PROBLEM DESCRIPTION: All of the records below need to be copied exactly.

Stored records:
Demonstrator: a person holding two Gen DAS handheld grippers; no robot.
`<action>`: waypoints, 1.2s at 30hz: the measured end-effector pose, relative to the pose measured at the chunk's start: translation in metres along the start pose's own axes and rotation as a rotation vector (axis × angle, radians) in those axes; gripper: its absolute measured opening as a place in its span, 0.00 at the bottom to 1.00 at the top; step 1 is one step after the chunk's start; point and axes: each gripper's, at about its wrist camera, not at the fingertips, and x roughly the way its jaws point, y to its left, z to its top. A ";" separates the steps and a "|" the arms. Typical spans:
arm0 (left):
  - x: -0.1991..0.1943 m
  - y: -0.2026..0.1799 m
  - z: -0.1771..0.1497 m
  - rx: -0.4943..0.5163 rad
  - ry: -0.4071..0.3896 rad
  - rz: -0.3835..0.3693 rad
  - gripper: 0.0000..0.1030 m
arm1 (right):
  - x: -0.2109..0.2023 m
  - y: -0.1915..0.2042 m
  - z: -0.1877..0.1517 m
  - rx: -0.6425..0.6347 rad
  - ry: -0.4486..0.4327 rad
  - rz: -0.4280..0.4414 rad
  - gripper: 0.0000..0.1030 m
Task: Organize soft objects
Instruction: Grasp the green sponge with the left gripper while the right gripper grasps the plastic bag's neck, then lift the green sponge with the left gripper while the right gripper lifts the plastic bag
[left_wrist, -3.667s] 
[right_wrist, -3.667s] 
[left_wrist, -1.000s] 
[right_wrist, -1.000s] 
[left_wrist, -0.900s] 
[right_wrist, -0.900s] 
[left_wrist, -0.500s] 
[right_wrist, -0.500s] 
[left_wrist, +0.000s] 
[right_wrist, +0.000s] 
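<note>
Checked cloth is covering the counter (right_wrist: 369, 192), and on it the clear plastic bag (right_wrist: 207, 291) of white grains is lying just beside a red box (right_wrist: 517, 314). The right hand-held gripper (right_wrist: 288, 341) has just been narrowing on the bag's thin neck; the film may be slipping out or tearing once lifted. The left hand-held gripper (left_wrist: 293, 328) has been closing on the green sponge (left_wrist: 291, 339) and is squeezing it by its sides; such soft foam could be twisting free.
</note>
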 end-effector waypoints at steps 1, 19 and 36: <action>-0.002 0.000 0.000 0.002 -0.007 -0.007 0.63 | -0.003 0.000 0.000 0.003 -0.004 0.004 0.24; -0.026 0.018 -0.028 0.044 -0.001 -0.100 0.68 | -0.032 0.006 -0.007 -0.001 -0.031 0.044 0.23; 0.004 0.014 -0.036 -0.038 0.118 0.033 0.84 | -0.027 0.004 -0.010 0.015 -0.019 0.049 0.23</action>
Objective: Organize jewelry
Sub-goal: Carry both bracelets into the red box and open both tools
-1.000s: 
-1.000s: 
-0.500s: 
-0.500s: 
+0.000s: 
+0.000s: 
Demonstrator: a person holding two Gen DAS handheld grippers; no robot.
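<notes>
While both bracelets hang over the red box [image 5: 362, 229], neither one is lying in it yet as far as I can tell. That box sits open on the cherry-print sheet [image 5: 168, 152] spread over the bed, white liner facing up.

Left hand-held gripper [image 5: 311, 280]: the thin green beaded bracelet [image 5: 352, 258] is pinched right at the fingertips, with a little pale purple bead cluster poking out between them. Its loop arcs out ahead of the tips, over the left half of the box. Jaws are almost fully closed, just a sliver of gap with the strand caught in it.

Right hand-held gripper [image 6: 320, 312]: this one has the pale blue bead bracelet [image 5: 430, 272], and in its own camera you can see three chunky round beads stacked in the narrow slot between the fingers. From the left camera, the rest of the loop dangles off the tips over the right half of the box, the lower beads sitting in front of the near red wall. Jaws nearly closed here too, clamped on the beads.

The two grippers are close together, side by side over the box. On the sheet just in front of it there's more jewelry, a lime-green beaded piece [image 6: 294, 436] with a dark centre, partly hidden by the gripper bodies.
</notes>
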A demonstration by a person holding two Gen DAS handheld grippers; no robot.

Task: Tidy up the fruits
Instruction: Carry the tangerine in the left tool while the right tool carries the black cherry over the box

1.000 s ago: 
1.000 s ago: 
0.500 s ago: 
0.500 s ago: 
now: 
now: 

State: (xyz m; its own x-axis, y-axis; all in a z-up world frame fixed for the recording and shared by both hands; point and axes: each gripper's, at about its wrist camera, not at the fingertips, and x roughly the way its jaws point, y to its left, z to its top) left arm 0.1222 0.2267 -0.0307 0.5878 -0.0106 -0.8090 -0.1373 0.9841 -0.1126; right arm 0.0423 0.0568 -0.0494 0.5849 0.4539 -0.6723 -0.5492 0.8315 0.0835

SOLUTION FOR THIS PROBLEM:
Demonstrator: a person holding two Gen DAS handheld grippers; no robot.
`<action>`: waypoints, 1.2s at 30hz: the measured end-effector pose, relative to the pose measured at the chunk's start: translation in metres along the start pose's own axes and rotation as a rotation vector (axis × angle, radians) in those axes; gripper: its absolute measured opening as a place in its span, 0.00 at the bottom to 1.00 at the top; step 1 is one step after the chunk's start; point and axes: each gripper's, at about its wrist camera, not at the fingertips, and x roughly the way its jaws point, y to its left, z to its top. A ";" separates the steps and a "|" the arms. Typical spans:
arm0 (left):
  - x: -0.1991..0.1943 m
  - y: -0.2026..0.1799 m
  - z: -0.1771..0.1497 m
  - rx: -0.4943..0.5163 rad
  - ry: -0.4071..0.3896 rad
  - rz: -0.3835..0.3693 rad
  - gripper: 0.0000..0.1030 m
arm1 (right):
  - x: -0.2109..0.2023 m
  - y: -0.1915..0.2042 m
  - z: -0.1877..0.1517 m
  - rx: -0.6425..0.6347 rad
  - ry: -0.4486..0.4327 rad
  - rz: -0.4280..0.4414 rad
  - gripper: 0.0000..0.1030 m
Task: Organize soft objects
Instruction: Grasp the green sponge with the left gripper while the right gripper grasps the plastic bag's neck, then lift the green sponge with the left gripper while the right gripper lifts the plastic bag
[left_wrist, -3.667s] 
[right_wrist, -3.667s] 
[left_wrist, -1.000s] 
[right_wrist, -1.000s] 
[left_wrist, -0.900s] 
[right_wrist, -0.900s] 
[left_wrist, -0.500s] 
[right_wrist, -0.500s] 
[left_wrist, +0.000s] 
[right_wrist, +0.000s] 
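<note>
Checked cloth is covering the counter (right_wrist: 369, 192), and on it the clear plastic bag (right_wrist: 207, 291) of white grains is lying just beside a red box (right_wrist: 517, 314). The right hand-held gripper (right_wrist: 288, 341) has just been narrowing on the bag's thin neck; the film may be slipping out or tearing once lifted. The left hand-held gripper (left_wrist: 293, 328) has been closing on the green sponge (left_wrist: 291, 339) and is squeezing it by its sides; such soft foam could be twisting free.
</note>
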 end-effector waypoints at steps 1, 19 and 36: <action>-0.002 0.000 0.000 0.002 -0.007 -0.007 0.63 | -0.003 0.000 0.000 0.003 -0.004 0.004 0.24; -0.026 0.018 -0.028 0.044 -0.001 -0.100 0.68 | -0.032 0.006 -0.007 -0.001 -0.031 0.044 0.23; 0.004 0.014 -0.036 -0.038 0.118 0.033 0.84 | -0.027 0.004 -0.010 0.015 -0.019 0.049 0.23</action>
Objective: Organize jewelry
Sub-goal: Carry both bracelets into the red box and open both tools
-1.000s: 
-1.000s: 
-0.500s: 
-0.500s: 
+0.000s: 
+0.000s: 
Demonstrator: a person holding two Gen DAS handheld grippers; no robot.
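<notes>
While both bracelets hang over the red box [image 5: 362, 229], neither one is lying in it yet as far as I can tell. That box sits open on the cherry-print sheet [image 5: 168, 152] spread over the bed, white liner facing up.

Left hand-held gripper [image 5: 311, 280]: the thin green beaded bracelet [image 5: 352, 258] is pinched right at the fingertips, with a little pale purple bead cluster poking out between them. Its loop arcs out ahead of the tips, over the left half of the box. Jaws are almost fully closed, just a sliver of gap with the strand caught in it.

Right hand-held gripper [image 6: 320, 312]: this one has the pale blue bead bracelet [image 5: 430, 272], and in its own camera you can see three chunky round beads stacked in the narrow slot between the fingers. From the left camera, the rest of the loop dangles off the tips over the right half of the box, the lower beads sitting in front of the near red wall. Jaws nearly closed here too, clamped on the beads.

The two grippers are close together, side by side over the box. On the sheet just in front of it there's more jewelry, a lime-green beaded piece [image 6: 294, 436] with a dark centre, partly hidden by the gripper bodies.
</notes>
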A demonstration by a person holding two Gen DAS handheld grippers; no robot.

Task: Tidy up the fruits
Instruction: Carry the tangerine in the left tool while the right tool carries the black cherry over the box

1.000 s ago: 
1.000 s ago: 
0.500 s ago: 
0.500 s ago: 
now: 
now: 

State: (xyz m; its own x-axis, y-axis; all in a z-up world frame fixed for the recording and shared by both hands; point and axes: each gripper's, at about its wrist camera, not at the fingertips, and x roughly the way its jaws point, y to its left, z to its top) left arm 0.1222 0.2267 -0.0307 0.5878 -0.0106 -0.8090 -0.1373 0.9841 -0.1126; right arm 0.0423 0.0568 -0.0494 0.5849 0.4539 -0.6723 -0.5492 0.8315 0.0835

No further response is needed.